Okay, so despite that caveat, I have been boosting Greek astronomy for a little while now. Let’s get into it. We will start with the earliest cosmological ideas in Greek civilization. Here we will find that, at least in the beginning, Greece was not qualitatively different from other civilizations in the ancient world. Our understanding of early Greek cosmology primarily comes from two sources, both of whom I’ve mentioned before: Homer and Hesiod.

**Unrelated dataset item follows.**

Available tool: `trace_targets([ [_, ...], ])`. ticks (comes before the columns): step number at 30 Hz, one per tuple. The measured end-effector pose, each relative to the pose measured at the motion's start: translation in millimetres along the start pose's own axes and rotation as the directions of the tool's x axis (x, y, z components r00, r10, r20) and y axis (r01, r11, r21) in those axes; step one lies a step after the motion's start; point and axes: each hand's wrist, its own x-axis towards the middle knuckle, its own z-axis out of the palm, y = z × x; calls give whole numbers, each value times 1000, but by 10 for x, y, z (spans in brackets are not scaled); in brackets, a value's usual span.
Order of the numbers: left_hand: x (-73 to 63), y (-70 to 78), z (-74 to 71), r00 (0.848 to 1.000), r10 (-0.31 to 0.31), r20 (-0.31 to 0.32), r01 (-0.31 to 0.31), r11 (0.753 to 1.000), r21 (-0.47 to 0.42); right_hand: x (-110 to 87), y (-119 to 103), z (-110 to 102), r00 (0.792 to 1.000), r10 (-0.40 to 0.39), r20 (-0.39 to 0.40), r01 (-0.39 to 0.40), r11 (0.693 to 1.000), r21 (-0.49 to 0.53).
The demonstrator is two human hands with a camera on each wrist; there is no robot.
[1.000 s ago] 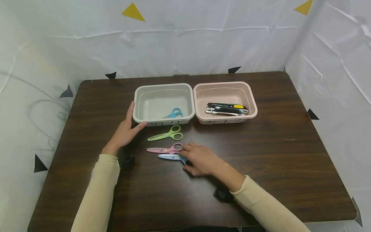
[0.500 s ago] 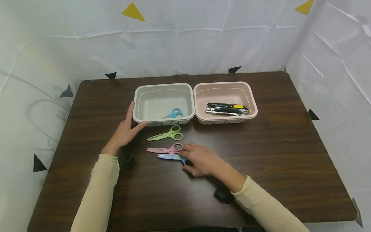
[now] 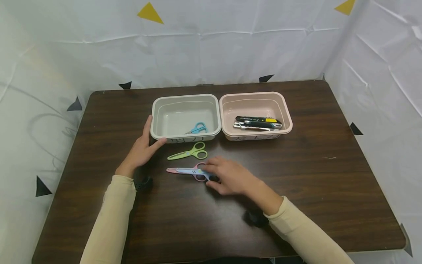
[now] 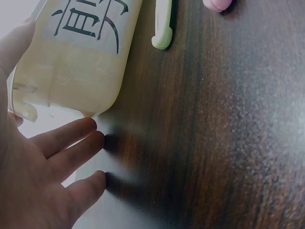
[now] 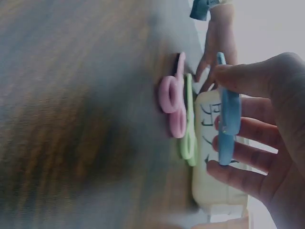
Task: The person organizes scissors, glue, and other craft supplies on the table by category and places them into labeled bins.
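My right hand (image 3: 234, 178) pinches a pair of light blue scissors (image 5: 231, 112) by the handles, thumb on one side and fingers on the other. They are raised off the table. In the head view they overlap the pink scissors (image 3: 171, 170), which lie on the table. Farther back lie green scissors (image 3: 188, 153), just in front of a grey-green bin (image 3: 185, 96). At that bin's front left corner rests my left hand (image 3: 140, 152), thumb at the front rim and the other fingers fairly straight along the left side. Inside the bin sit blue-handled scissors (image 3: 199, 128).
A pink bin (image 3: 252, 95) stands right beside the grey-green one. Several utility knives (image 3: 258, 124) lie in it. Both bins carry written labels on their fronts. White sheeting (image 3: 204, 55) hangs behind the brown table (image 3: 329, 176) and at its sides.
The light blue scissors have come off the table in my right hand and shifted slightly away from me, over the pink pair. My left hand has stayed at the bin.
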Motion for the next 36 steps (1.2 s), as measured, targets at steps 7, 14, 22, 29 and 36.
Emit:
trace_targets([
  [7, -6, 8, -3, 1000, 1, 5, -1, 1000, -6, 115, 20, -177, 986, -68, -151, 67, 998, -11],
  [14, -8, -1, -1, 1000, 10, 2, -10, 1000, -14, 251, 72, -272, 943, -31, -330, 22, 999, -32],
  [22, -4, 6, 6, 1000, 10, -1, -10, 1000, -4, 485, 172, -358, 902, 75, -426, -86, 996, -6],
  [29, 6, 6, 4, 1000, 4, -1, -4, 1000, -3, 671, 321, -462, 927, 119, -355, -133, 991, -15],
  [36, 8, -21, 5, 1000, 0, 1, 0, 1000, 0, 793, 420, -442, 945, 198, -262, -198, 980, 26],
])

Homer, of course, was the author of the epic poems the Iliad and the Odyssey. The ancient Greeks referred to the author of these two poems as Homer, or oftentimes simply, “the poet”, but it is not known whether or not the individual Homer existed. The Iliad and Odyssey are stylistically different enough from each other that it is plausible that they were written by two different authors. The central plot was probably derived from earlier stories, but based on the unity within each of the texts, it does seem to be the case that the author or authors really crafted the two poems as a whole rather than splicing together previously existing poems. At any rate, it’s somewhat cumbersome to say “the author or authors of the Iliad and Odyssey”, so we’ll just say Homer to collectively refer to the author or authors of those two texts. The two epics were written sometime during the 8th century BC and told tales of deeds done long ago, so the social structure described in the Iliad and Odyssey had already transitioned from tribal kings to an aristocracy by the time Homer composed the poems. These two texts were exceedingly popular in ancient Greece and were copied more than any other text and came to be the foundation of Greek education, and later on the two foundational texts of European civilization along with the Bible. The huge numbers of copies of these two works is quite good news for us because it means that complete versions of the texts survived to modernity.
The other source we have for ancient Greek astronomy is Hesiod. These days, if you didn’t take a class in the classics, Hesiod might be a little less familiar than Homer, but he was also an extremely influential poet and was active around the same time as Homer in the eighth century BC. Unlike Homer, there is no doubt about the historicity of Hesiod. Whereas there’s no trace of Homer in the Iliad and Odyssey except for the lyricism of the text, Hesiod writes a bit about his own life in some of his poems. Only three of his poems survived to modernity: the Theogony, Works and Days, and the Shield of Heracles. The first two of these are very relevant to the history of the astronomy. The Shield of Heracles not so much. But the Theogony, as its name implies, tells the story of the creation of the gods and the universe. The Works and Days is somewhat instructional in nature and describes agricultural practices and explains how to use the stars to determine when to sow and when to reap. This is also the source for the five ages of man that I described earlier, the Golden Age, the Silver Age and so on down to the Iron Age.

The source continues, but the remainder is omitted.